Right now you are complaining about gameplay aspects, not technical aspects. The comment that I originally responded to focused on your opinion of a lack of technical improvements from BotW to TotK. I'm saying there are technical improvements. Regardless of whether you wanted a bigger world or not, that's what TotK has. You cannot judge it's technical performance without considering the size and scope of the world in comparison to it's predecessor. 

That's not even considering the multitude of other technical aspects of the game, particularly the physics, which have been tweaked and expanded upon substantially. In BotW each item had it's own density, and moved based on it's form. In TotK each item still has that, and items can now be combined, so Nintendo had to account for how items might move when combined, what their density will be when combined, etc.

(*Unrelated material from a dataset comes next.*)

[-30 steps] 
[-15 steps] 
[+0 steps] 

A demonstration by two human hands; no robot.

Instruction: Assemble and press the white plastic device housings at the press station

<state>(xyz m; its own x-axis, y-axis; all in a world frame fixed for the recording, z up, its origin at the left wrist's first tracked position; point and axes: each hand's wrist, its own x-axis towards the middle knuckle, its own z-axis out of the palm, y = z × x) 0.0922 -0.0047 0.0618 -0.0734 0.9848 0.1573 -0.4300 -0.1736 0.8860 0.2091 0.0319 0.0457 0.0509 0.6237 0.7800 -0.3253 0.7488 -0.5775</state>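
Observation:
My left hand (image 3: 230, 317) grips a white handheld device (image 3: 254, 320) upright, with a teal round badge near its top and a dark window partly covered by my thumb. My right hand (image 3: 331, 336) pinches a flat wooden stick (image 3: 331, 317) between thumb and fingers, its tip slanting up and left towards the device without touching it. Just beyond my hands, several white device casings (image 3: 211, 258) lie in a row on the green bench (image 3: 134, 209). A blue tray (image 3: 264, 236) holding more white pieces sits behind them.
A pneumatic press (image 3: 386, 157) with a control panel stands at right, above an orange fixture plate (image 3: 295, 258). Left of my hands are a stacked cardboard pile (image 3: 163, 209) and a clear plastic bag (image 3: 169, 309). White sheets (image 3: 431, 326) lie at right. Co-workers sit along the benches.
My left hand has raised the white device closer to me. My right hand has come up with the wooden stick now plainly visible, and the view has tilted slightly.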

Take shield surfing for example. You can easily surf on your shield, but if you combine your shield with, say, a rock you'll instantly fall off of the shield when trying to surf. But if you combine your shield with something that is flat and smooth, you can still shield surf and the surfing will be better or worse based on the traction you might have. That stuff isn't simple, and it takes a lot of playtesting to ensure that you aren't completely breaking the game in some way. 

If you don't like the gameplay, that's fine. But that's a separate discussion from whether TotK is more technically impressive than BotW on Switch. Which it absolutely is. 

Of course  Totk is doing more it coming 6 years later on more powerful hardware just saying it's not impressive after BOTW a game that came out on WiiU which was basically  slightly more powerful then 360. 

It's worth remembering that BOTW on Wii U ran at a much worse framerate than the Switch version and a lower resolution; 648p-720p on Wii U compared to 810-900p on Switch when docked.

That is where the extra power went for the most part. On TOTK they used what headroom they could gain through optimization to implement the extra physics calculations of Ultrahand, better draw distances, and better image quality.